Requirement –
Reproduce, exactly and in full, only the lines below from the one containing "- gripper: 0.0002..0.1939" through the one containing "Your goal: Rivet".

Data shown –
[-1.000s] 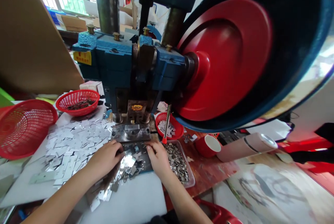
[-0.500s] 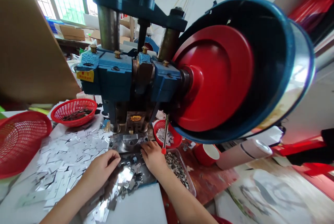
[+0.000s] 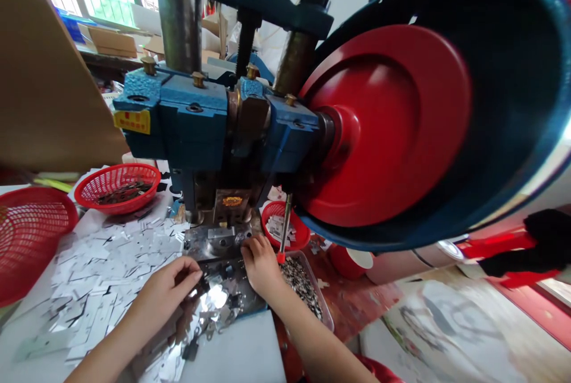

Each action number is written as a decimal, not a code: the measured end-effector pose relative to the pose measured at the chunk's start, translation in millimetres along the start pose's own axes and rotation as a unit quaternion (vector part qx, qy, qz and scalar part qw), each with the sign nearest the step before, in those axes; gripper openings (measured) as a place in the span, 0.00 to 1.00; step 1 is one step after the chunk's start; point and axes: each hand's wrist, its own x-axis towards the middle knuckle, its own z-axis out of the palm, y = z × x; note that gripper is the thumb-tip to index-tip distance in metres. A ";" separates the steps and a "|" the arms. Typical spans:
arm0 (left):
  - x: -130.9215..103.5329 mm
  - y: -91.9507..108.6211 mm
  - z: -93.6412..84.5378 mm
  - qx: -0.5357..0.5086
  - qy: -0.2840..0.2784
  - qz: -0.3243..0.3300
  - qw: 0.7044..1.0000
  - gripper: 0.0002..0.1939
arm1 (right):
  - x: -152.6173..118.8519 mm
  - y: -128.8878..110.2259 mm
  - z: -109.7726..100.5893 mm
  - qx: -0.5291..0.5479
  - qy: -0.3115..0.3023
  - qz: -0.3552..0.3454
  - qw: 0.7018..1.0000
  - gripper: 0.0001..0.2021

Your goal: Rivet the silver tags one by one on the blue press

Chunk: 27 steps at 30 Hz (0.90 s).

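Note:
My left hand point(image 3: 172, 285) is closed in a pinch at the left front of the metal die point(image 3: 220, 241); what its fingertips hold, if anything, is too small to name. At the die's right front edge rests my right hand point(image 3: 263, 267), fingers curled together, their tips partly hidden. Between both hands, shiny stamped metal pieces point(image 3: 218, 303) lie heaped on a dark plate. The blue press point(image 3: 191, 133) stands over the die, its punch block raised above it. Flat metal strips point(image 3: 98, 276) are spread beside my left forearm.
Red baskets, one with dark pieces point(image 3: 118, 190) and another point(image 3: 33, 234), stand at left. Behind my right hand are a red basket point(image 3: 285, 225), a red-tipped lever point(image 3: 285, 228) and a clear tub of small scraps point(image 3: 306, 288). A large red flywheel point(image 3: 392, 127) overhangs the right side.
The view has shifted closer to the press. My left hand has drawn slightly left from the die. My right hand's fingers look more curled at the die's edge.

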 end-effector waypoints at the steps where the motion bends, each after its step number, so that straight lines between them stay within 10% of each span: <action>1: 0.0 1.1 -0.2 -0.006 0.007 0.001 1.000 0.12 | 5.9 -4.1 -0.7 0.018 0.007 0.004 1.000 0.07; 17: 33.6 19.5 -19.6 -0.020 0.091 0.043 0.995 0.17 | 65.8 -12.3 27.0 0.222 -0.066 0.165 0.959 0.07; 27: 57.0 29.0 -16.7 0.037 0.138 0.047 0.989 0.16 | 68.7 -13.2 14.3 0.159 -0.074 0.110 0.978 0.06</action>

Result of this exercise –
  - gripper: 0.0002..0.1939
arm1 (right):
  - x: -152.6173..118.8519 mm
  - y: -128.8878..110.2259 mm
  - z: -109.7726..100.5893 mm
  - qx: -0.5291..0.5479
  - qy: -0.3115..0.3023
  - qz: -0.3552..0.3454
  - qw: 0.7018..1.0000
  - gripper: 0.0001..0.2021

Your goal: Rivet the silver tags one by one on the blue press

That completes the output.